Vieles davon habe Pegdia angestoßen. Andere griffen die Themen auf, verstärkten und radikalisierten sie. "Pegida hat den Diskurs verschoben, zur Radikalisierung, Enthemmung und Verrohung beigetragen und letztlich auch zu einer neuen Ost-West-Konfrontation in Deutschland."
"Gesundheitliche und finanzielle Gründe": Bachmann kündigt neue Protest-Formate an
Pegida entstand im Oktober 2014 und steht für "Patriotische Europäer gegen die Islamisierung des Abendlandes". 2015 und 2016 brachte die Gruppierung an ihrem Entstehungsort Dresden Tausende Menschen auf die Straße. In anderen Städten fiel der Zuspruch deutlich geringer aus.
2021 stufte der Verfassungsschutz Pegida als extremistische Bewegung ein. Pegida-Chef Lutz Bachmann – mehrfach vorbestraft – wurde von den Verfassungsschützern zu diesem Zeitpunkt schon als Rechtsextremist bezeichnet. Erst im September wurde er wegen insgesamt drei Delikten zu zwei Bewährungsstrafen verurteilt.

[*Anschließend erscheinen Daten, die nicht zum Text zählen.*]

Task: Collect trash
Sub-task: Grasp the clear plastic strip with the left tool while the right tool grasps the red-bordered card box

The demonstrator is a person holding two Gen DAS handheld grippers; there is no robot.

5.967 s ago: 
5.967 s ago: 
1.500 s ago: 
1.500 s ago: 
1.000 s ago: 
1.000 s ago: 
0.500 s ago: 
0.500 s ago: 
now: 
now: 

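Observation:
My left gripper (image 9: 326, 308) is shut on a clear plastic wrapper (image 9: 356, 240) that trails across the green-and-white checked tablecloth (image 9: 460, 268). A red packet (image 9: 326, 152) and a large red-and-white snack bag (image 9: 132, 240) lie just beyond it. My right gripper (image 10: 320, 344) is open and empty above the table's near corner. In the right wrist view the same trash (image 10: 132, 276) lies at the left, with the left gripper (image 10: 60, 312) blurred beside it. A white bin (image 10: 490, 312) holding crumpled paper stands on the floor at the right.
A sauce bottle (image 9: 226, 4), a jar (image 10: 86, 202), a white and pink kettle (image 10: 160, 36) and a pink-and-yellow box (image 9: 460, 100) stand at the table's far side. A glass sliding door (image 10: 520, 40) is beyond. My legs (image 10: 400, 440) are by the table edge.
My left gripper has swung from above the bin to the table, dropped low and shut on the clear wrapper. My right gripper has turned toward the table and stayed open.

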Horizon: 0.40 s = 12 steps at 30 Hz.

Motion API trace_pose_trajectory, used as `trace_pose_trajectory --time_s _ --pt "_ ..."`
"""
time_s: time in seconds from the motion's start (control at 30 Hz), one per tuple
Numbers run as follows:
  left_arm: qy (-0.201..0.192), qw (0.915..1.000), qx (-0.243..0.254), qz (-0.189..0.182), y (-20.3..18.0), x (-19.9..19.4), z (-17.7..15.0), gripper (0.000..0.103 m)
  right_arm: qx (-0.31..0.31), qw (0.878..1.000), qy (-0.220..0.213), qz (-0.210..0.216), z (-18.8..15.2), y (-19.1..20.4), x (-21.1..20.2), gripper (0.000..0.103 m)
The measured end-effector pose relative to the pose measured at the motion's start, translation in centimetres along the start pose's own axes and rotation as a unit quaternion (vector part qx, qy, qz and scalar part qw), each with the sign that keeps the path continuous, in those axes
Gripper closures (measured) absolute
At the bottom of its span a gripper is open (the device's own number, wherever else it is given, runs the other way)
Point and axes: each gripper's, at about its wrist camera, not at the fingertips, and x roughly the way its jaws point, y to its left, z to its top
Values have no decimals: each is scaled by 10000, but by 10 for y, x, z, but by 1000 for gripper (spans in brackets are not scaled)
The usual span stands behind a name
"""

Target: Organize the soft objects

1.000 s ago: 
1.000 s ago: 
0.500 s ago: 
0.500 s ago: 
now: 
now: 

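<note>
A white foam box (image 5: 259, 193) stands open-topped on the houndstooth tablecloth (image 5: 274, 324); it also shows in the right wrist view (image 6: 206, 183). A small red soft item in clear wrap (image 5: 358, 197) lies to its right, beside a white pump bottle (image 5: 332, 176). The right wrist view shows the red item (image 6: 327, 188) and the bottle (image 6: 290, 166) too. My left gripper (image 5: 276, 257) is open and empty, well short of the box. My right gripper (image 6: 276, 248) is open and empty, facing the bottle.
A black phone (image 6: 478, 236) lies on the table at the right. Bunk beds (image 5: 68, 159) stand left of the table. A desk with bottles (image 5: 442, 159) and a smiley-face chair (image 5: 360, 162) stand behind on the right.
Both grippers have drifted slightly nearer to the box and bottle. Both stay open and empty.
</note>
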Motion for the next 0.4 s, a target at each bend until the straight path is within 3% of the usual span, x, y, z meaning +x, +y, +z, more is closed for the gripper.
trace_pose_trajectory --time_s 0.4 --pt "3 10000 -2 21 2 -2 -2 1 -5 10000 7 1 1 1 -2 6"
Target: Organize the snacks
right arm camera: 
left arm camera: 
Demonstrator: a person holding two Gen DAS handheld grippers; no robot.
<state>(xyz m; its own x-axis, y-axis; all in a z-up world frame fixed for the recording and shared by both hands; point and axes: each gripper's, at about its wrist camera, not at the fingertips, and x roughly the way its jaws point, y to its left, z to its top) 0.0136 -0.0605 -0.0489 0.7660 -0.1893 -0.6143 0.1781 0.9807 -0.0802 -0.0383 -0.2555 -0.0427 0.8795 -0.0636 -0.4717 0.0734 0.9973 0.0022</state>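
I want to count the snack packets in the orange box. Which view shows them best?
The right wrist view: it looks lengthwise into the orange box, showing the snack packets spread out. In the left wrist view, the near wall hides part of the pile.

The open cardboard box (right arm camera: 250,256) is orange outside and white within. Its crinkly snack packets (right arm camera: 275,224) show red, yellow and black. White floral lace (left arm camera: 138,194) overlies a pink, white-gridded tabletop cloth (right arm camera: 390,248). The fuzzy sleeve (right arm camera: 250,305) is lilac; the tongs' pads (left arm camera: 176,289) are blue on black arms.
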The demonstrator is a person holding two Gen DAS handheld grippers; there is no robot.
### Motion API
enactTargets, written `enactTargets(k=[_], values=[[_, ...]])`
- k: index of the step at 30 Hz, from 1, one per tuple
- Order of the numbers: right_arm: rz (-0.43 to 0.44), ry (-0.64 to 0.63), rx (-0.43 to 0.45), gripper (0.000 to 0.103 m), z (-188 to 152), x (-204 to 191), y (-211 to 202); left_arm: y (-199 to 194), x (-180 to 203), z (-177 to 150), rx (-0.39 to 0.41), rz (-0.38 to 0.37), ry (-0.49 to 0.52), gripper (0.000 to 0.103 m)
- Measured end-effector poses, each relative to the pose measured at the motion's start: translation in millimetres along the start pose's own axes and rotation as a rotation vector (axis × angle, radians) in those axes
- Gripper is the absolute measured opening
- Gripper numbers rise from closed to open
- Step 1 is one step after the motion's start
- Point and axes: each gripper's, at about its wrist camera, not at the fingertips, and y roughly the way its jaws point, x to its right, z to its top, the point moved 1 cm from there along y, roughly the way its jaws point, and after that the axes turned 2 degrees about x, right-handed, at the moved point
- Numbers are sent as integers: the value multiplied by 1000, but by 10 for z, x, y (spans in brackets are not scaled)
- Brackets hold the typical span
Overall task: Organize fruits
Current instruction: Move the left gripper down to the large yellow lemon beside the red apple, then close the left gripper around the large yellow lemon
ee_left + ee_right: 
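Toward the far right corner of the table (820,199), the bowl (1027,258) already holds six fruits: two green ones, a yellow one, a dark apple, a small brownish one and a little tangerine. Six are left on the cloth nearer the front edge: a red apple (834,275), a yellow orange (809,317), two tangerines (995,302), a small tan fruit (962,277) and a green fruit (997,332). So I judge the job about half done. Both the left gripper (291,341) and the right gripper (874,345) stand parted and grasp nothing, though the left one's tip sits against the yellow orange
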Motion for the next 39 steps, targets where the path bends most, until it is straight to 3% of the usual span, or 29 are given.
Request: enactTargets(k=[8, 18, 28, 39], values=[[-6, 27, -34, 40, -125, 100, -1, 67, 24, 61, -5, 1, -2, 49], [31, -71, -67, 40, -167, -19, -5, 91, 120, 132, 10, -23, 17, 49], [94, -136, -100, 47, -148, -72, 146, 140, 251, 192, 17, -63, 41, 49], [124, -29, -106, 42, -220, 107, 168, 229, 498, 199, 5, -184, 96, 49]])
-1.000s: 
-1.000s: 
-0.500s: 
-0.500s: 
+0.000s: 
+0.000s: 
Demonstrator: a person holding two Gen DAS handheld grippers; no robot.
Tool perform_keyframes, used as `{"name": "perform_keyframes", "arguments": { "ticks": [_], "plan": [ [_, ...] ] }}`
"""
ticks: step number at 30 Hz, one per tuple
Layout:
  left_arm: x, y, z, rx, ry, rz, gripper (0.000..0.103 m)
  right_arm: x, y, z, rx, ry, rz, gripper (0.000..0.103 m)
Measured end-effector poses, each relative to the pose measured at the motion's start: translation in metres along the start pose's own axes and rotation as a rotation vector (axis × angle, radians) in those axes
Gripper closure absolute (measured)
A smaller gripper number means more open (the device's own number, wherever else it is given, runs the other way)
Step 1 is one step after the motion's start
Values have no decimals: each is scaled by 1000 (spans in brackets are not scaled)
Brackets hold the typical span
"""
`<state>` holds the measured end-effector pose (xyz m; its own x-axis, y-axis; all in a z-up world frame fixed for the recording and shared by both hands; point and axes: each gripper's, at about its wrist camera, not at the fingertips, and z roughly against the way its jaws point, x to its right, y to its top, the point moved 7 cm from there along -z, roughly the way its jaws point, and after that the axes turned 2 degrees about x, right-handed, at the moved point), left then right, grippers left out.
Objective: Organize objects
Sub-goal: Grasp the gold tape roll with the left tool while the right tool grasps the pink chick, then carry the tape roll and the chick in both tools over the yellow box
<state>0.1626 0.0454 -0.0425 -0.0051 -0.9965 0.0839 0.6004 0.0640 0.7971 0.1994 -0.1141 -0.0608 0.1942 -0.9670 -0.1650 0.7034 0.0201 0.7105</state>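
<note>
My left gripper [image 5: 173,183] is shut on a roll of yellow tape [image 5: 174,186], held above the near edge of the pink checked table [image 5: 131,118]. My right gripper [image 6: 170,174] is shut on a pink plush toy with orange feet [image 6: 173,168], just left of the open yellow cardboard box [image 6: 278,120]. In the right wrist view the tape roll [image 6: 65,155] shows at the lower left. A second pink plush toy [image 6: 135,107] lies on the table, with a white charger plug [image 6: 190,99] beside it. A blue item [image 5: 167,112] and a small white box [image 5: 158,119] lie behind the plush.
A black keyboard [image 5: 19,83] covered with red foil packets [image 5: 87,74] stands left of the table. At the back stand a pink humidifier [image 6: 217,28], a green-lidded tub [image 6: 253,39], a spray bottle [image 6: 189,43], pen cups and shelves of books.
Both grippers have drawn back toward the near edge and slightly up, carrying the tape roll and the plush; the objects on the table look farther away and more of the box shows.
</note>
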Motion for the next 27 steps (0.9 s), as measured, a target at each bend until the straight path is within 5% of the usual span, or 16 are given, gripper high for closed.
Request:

Am vergangenen Wochenende hatte Bachmann in einem Video auf dem Messenger-Dienst Telegram den letzten Pegida-Protest auf der Straße für diesen Sonntag angekündigt – es ist der 10. Geburtstag der Bewegung. Aus gesundheitlichen und finanziellen Gründen müsse man die Reißleine ziehen.
Es brauche neue Ideen, Macher und Gesichter, sagte Bachmann. Man habe aber neue Formate entwickelt, die zeitnah an den Start gehen würden, etwa einen Podcast oder Beiträge in Radio und Fernsehen. Entsprechende Verhandlungen liefen noch.
"Pegida war auch Auslöser für Demonstranten auf der anderen Seite der Zivilgesellschaft"
Vorländer erinnerte daran, dass Pegida aber auch eine starke Welle von Gegenprotesten auslöste. Auch da habe es zum Teil Massendemonstrationen gegeben. "Pegida ist nicht nur ein Auslöser für Protestaktionen im Bereich der Rechtspopulisten und Rechtsextremen gewesen, sondern auch für Demonstranten auf der anderen Seite der Zivilgesellschaft."
Auch zur letzten Pegida-Demonstration am Sonntag sind bislang vier Gegendemonstrationen angemeldet. Das größte Gegenbündnis "Herz statt Hetze" mobilisiert ab 13.30 Uhr vor der Frauenkirche. Die Initiative "Hope – fight racism" startet um 12.30 Uhr vor dem Alaunpark und zieht dann ebenfalls in Richtung Neumarkt. Dort soll ab 14 Uhr Pegida auflaufen. Die Veranstalter rechnen mit bis zu 5.000 Teilnehmenden.